The line containing "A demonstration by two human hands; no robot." marks the end: output every line of the data up to it, and that line too, exactly as written.

• _DATA EXCERPT_
<<<<

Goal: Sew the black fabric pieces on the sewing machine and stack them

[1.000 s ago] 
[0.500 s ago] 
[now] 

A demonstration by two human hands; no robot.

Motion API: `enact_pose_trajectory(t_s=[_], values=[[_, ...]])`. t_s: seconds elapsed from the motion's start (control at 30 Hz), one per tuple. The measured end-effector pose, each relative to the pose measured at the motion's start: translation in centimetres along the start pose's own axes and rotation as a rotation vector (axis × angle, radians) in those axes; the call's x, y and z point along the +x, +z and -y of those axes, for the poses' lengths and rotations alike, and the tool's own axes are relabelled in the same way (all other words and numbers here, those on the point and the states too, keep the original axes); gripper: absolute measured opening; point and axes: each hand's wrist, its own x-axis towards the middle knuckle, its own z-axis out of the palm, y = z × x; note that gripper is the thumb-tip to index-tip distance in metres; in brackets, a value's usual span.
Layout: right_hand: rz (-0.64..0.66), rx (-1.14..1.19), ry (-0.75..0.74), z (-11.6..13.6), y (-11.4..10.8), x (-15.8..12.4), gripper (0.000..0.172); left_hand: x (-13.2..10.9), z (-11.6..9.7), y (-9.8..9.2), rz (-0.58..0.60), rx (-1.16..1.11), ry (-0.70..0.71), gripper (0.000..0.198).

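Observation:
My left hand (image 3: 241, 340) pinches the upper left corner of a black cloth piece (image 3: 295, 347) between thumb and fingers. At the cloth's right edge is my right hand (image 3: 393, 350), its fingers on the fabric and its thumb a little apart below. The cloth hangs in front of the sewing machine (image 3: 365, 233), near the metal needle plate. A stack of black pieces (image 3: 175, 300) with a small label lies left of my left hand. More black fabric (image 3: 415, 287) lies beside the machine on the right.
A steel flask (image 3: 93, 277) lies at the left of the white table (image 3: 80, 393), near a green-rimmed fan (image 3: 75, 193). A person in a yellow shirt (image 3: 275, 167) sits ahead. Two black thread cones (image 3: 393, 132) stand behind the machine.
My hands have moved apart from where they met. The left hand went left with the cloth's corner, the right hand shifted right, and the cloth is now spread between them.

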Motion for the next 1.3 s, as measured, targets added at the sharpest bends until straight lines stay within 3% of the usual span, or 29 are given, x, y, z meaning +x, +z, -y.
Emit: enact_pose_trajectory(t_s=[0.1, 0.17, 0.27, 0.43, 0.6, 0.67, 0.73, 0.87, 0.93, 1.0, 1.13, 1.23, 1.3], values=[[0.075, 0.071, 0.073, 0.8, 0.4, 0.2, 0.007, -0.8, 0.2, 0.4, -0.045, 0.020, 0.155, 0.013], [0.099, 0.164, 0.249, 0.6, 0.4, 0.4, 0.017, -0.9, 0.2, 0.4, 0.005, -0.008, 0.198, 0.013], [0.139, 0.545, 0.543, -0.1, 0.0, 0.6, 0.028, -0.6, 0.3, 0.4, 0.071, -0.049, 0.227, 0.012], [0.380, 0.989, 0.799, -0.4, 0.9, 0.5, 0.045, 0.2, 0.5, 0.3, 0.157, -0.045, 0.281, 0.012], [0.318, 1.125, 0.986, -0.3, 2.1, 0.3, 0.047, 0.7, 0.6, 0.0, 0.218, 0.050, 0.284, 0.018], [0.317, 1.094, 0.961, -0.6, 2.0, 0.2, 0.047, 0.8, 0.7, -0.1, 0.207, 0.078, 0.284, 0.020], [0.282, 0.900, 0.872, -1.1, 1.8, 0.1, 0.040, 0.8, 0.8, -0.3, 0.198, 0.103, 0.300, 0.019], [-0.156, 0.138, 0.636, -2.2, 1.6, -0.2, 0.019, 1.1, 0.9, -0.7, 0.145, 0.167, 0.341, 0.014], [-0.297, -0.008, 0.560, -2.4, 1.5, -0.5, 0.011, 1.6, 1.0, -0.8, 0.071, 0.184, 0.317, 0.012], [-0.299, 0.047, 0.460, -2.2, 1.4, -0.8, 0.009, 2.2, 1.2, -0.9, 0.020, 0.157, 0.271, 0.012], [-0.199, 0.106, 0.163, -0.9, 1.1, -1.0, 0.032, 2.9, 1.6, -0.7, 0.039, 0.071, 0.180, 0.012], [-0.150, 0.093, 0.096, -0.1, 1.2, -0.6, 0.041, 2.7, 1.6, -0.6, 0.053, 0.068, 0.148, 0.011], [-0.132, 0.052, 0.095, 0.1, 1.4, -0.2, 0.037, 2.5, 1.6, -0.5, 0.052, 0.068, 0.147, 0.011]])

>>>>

• _SOLUTION_
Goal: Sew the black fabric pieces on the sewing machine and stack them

[1.000 s ago] 
[0.500 s ago] 
[now] 

A demonstration by two human hands; no robot.

This exercise has nothing more to it.